- [Exercise goal]:
Looking at the records below, say how many lines contain "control". Nothing else belongs in the answer.

____ Information given

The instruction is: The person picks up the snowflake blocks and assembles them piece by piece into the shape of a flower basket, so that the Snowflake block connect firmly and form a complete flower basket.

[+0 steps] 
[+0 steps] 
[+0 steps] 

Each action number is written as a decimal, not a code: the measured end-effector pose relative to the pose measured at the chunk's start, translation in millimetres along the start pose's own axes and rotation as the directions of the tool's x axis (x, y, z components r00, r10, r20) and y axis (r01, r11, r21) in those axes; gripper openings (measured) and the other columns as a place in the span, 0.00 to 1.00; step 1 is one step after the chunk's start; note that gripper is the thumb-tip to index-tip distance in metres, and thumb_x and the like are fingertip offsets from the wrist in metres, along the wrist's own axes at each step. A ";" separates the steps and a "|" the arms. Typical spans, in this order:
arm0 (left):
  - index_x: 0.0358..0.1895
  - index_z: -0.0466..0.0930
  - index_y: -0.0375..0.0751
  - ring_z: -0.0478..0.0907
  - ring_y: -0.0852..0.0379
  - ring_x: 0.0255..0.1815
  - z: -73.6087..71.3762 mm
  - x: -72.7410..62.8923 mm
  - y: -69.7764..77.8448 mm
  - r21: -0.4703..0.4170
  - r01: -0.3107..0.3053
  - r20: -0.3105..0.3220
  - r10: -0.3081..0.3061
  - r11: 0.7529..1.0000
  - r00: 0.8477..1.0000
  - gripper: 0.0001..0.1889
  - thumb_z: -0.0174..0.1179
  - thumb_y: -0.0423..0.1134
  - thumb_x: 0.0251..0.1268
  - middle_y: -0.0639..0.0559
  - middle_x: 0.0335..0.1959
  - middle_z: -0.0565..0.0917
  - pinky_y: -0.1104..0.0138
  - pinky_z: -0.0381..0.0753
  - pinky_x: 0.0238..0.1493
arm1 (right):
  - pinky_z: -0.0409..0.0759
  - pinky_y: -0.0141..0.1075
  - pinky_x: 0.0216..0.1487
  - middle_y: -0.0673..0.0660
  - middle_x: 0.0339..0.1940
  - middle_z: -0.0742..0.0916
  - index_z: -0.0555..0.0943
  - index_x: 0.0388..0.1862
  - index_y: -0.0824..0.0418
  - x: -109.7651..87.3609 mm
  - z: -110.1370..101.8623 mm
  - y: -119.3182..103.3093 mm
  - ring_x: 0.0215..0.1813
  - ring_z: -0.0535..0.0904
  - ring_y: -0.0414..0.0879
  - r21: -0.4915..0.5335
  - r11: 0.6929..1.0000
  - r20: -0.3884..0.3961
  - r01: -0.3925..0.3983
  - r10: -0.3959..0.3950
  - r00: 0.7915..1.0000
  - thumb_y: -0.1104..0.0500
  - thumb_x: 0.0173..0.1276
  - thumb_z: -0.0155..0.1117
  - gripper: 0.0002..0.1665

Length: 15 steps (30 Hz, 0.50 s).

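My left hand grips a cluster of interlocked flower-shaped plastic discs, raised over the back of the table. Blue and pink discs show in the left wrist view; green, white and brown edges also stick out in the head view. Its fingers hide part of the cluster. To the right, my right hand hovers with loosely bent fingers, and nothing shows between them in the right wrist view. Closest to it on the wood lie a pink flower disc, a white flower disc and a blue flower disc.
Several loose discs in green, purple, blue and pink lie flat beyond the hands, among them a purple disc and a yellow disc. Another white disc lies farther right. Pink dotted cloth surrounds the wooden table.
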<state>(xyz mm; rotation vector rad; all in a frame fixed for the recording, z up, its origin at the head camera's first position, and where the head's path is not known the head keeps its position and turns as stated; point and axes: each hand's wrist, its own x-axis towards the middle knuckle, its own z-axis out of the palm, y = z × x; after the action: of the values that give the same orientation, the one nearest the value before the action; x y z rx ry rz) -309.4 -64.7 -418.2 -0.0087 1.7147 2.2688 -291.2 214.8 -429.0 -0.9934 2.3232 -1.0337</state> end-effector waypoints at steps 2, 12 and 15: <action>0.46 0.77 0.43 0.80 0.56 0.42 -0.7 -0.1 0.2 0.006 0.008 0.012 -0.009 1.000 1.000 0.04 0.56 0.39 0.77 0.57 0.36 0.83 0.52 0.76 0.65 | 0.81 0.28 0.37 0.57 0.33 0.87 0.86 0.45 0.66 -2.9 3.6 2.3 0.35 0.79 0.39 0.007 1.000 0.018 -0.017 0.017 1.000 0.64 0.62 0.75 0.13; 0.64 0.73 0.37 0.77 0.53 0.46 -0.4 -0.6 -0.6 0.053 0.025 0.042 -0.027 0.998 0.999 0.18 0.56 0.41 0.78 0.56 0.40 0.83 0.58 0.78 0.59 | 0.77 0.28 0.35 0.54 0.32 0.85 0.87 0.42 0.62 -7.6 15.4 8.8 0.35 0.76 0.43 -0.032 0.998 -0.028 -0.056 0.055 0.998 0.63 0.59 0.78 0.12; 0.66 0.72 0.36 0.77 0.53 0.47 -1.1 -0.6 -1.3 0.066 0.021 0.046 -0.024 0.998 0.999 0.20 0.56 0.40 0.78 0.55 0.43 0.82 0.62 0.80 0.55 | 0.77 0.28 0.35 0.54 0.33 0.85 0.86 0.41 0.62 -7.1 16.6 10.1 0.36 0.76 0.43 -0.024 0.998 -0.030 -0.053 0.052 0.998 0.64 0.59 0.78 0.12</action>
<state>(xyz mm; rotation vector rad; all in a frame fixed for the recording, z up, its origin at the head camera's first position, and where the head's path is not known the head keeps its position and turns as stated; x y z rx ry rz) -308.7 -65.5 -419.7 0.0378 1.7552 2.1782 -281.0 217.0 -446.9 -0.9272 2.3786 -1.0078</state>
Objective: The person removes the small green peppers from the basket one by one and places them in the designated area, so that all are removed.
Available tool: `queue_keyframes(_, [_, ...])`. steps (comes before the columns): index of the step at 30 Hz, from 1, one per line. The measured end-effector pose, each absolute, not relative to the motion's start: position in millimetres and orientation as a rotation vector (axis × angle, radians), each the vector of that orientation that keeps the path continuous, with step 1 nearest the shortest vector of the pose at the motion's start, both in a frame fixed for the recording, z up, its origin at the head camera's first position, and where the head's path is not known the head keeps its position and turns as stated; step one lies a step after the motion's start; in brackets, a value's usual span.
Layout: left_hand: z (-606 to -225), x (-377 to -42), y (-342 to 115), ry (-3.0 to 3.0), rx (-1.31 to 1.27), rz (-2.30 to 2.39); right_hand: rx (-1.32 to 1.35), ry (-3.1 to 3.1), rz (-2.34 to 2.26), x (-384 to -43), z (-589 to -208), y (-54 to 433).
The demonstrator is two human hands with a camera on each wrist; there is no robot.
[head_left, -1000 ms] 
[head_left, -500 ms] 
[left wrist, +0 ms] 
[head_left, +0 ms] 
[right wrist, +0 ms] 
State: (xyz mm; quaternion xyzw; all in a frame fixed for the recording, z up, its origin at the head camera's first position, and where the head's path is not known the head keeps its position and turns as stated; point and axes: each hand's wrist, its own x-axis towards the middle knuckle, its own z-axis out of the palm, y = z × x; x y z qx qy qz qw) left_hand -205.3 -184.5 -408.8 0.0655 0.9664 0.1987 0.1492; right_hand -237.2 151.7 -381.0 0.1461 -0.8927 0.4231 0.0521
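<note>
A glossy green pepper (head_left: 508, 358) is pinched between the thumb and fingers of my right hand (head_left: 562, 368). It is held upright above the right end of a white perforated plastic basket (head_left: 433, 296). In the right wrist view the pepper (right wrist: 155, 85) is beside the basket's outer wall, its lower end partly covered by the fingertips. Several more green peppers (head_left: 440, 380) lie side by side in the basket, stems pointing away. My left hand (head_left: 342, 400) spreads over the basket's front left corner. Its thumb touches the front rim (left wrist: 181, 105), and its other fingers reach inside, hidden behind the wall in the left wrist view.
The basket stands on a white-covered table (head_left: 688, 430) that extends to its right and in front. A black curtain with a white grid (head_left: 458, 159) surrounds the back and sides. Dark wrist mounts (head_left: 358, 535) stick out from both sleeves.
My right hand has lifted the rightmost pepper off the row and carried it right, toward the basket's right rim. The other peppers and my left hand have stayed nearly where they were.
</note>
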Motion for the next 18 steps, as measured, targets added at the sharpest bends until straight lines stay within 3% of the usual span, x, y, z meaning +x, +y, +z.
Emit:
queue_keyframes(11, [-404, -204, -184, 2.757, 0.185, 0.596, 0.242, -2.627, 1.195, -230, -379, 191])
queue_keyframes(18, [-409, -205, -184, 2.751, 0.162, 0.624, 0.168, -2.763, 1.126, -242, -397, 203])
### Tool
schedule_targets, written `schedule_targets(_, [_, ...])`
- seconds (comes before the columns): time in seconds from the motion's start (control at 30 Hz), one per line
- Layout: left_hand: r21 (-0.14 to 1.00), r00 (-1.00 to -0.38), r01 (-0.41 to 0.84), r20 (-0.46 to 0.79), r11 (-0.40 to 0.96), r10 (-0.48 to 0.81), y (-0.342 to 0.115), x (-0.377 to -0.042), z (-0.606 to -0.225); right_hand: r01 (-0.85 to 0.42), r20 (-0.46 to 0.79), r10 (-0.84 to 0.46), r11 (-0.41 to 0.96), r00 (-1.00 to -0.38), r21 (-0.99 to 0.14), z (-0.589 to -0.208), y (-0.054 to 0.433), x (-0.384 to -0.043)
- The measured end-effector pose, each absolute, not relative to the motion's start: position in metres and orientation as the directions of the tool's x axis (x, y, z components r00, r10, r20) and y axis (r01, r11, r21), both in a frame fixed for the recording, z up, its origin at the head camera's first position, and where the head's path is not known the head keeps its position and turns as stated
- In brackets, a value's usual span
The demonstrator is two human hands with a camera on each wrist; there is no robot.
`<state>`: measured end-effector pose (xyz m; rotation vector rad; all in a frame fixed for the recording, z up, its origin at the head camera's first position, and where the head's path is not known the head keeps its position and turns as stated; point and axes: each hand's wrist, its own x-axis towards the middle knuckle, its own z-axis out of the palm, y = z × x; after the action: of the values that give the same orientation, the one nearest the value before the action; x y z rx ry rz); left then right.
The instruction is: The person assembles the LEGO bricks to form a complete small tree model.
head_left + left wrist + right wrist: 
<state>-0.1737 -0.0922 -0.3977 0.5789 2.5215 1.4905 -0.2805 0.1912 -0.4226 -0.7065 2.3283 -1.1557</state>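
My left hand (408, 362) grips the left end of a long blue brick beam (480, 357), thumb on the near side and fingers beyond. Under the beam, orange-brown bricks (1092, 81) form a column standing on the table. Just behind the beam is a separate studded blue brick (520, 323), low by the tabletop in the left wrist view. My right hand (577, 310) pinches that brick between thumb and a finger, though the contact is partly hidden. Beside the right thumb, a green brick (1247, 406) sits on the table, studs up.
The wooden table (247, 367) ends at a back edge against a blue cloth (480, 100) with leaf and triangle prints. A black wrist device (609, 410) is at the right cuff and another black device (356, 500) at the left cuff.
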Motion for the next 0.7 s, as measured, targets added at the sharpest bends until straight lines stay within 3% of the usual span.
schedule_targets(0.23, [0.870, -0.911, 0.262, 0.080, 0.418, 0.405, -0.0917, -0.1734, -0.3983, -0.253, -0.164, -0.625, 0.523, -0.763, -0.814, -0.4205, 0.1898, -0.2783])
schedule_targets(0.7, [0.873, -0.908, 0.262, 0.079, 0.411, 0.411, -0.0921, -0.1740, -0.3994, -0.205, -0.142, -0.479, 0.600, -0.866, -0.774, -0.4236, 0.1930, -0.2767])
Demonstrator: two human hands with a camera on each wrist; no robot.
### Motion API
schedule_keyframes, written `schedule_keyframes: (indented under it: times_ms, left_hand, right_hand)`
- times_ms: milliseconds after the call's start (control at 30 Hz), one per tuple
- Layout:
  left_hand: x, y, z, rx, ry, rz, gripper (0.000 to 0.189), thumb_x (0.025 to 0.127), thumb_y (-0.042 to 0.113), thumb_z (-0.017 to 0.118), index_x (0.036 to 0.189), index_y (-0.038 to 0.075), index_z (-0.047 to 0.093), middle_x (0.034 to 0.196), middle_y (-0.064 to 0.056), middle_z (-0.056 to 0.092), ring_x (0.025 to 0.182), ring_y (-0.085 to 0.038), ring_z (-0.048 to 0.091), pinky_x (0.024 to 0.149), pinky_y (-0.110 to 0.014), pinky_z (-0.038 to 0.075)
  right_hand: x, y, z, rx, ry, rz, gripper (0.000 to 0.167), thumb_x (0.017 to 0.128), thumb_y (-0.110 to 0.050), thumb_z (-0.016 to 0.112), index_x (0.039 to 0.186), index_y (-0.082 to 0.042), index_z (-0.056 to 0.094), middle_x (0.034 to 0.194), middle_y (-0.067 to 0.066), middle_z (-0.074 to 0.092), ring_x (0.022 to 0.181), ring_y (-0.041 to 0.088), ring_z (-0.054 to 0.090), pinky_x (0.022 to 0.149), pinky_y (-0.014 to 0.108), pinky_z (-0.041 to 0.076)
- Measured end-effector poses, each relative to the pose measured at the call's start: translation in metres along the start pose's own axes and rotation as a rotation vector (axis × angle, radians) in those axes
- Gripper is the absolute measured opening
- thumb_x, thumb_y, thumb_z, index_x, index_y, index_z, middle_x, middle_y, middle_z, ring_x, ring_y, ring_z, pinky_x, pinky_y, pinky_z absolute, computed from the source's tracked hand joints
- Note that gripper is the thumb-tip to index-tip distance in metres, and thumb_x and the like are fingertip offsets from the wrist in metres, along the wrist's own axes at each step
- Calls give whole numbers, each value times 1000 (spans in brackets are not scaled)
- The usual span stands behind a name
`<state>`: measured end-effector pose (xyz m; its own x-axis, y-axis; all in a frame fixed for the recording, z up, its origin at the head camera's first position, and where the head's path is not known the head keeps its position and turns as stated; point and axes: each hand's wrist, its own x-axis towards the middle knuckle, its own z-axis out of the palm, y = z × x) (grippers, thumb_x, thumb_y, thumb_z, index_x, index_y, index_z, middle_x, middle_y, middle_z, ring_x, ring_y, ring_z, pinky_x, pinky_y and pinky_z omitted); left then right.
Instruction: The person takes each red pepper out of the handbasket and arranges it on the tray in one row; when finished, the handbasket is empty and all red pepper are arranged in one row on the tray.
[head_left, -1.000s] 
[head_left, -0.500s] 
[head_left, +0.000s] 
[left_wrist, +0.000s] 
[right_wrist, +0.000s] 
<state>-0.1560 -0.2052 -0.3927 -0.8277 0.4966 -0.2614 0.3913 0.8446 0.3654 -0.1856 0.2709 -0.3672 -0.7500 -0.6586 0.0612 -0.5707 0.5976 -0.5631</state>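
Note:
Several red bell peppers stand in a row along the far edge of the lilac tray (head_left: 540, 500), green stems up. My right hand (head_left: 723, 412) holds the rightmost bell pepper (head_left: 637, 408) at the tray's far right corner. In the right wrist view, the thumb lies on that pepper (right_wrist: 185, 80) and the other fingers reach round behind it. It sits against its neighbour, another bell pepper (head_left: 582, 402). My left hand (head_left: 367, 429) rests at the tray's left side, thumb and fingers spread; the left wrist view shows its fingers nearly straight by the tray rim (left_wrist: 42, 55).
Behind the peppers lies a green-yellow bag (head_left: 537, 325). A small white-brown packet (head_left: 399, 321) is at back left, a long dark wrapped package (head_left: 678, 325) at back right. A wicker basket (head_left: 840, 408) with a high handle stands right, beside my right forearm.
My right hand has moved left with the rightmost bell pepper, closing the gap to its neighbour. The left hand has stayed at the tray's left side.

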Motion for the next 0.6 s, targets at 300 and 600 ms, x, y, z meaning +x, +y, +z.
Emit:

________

- [Finished exercise]:
2